Un pesticide de Syngenta sur la sellette

Suisse • L’association Public Eye a révélé dans un rapport publié récemment qu’environ 800 travailleurs agricoles avaient été intoxiqués dans le district du Yavatmal en Inde par un pesticide produit par Syngenta. La multinationale conteste.

Le diafenthiuron, aussi appelé Polo, est l’un des 40 pesticides de Syngenta classés comme «extrêmement dangereux» par le réseau international Pesticide Action Network. En Suisse, il a été retiré du marché en 2009 en raison de ses effets néfastes sur la santé et l’environnement. Dans l’Union européenne, il est interdit depuis 2002. Cela n’empêche pas le géant de l’agrochimie d’en fabriquer et d’en exporter vers d’autres pays, notamment l’Inde, où une vague d’intoxication a touché les travailleurs agricoles des champs de coton de juillet à octobre 2017.

Intoxication sur fonds de coton transgénique

L’ONG suisse Public Eye s’est rendue en juillet 2018 dans le district de Yavatmal, en Inde. Les drames de 2017 s’y sont joués dans un contexte d’utilisation généralisée de coton génétiquement modifié, le coton BT. qui était censé résister aux nuisibles. Pourtant, les principaux insectes se sont adaptés, et les paysans ont dû utiliser de plus en plus d’insecticides, dont du Polo, pour protéger leurs récoltes. Dans un reportage très fouillé, Public Eye révèle les conséquences de l’utilisation massive de pesticides en 2017. En tout, 62 personnes sont décédées en l’espace de quelques semaines, après avoir épandu des pesticides dans l’État du Maharashtra, dont une vingtaine dans le seul district du Yavatmal. Dans ce même district, environ 800 agriculteurs et travailleurs agricoles ont dû être hospitalisés après en avoir pulvérisé. Plusieurs centaines d’entre eux ont perdu temporairement la vue.

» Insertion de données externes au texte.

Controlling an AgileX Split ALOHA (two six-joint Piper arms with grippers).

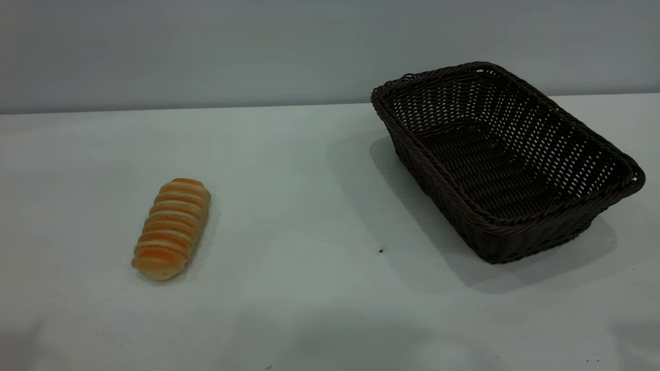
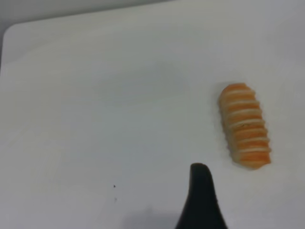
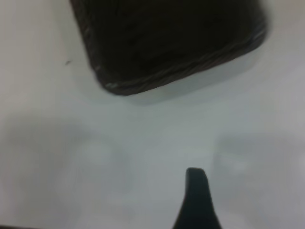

Parmi les produits qu’utilisaient les agriculteurs, le Polo fait partie des principaux produits mis en cause par les autorités de l’État du Maharashtra, qui l’ont interdit durant 60 jours en novembre 2017 et en juin 2018.

Mais seul le gouvernement indien pourrait interdire définitivement l’utilisation de ce produit, ce qu’il s’est pour l’instant toujours refusé à faire. L’influence très forte du lobby des pesticides n’est certainement pas étrangère à ce refus.

Pour une interdiction d’exporter des produits interdits en Suisse

Sans surprise, Syngenta nie toute implication dans les intoxications. Pourtant, une question centrale demeure : pourquoi un produit interdit en Suisse pour sa dangerosité envers l’environnement et les êtres humains peut-il être commercialisé à l’étranger? Selon Public Eye, 75 tonnes de diafenthiurion produit à Monthey ont été exportées vers l’Inde en 2017. L’association demande que les autorités suisses interdisent l’exportation de produits interdits en Suisse. Une motion allant dans ce sens a été déposée par la Conseillère nationale Lisa Mazzone (Les Verts/GE) et devrait être débattue prochainement au Parlement.